PALS0009 Introduction to Speech Science
UCL Division of Psychology and Language Sciences
PALS0009 Introduction to Speech Science

8. Prosody

Key Concepts

Learning Objectives

At the end of this topic the student should be able to:


  1. What is Prosody?
  2. The prosody of a sentence refers to suprasegmental properties speech, i.e. properties beyond those described by the individual segments, for example: speaking rate, timing, pausing, articulatory quality, voice quality and pitch. The same sentence (i.e. the same segment sequence) can have different communicative meanings depending on the choice of prosody. Punctuation hints at some aspects of prosody, although prosody has more subtleties than punctuation allows.

    It's raining.It's raining?
    She dressed and fed the baby.She dressed, and fed the baby.
    You can have beans, or cabbage, ...You can have beans or cabbage.
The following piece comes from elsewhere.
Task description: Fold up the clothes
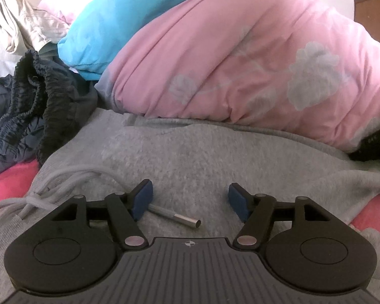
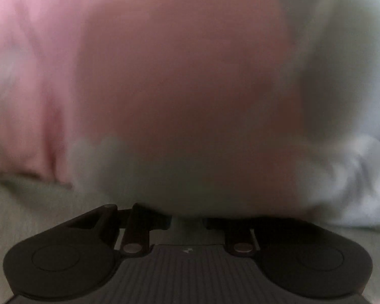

    The prosody of an utterance is often described in terms of three component aspects: rhythm, stress and intonation. Rhythm refers to the timing pattern of individual syllables, Stress refers to the prominence of individual syllables, while Intonation refers to change in voice pitch. However, there is much overlap between these aspects: for example, rhythm is affected by which syllables are chosen to be made prominent, and intonation patterns tend to be executed on stressed syllables. Instead of trying to define these more carefully, we'll look at how changes in prosody are used communicatively in term of: prosodic phrasing, word focus and sentence function.

    Note: some languages also use pitch changes to help differentiate between words; this is called lexical tone. The languages that use lexical tone are called tone languages and examples are Mandarin, Cantonese and the African language Yoruba.

  3. Prosodic Phrasing
  4. When speaking a long sentence, we naturally break it up into word groups, even if there is no indication in punctuation. In this sentence

    Even if he does come he won't be able to stay very long.

    we make a pause after "come" which also divides the sentence into logical sections.

    This "prosodic phrasing" has multiple functions: it helps the speaker plan the upcoming material, it helps the speaker take breaths, and it helps the listener chunk the material into units for interpretation. In some instances, the phrasing can help the listener choose between alternative interpretations:

    My sister | who lives in Edinburgh | has just had twins ||

    My sister who lives in Edinburgh | has just had twins ||

    Here we use a single bar | to mark a word group boundary, and a double bar || to mark an utterance boundary. How would you mark-up this?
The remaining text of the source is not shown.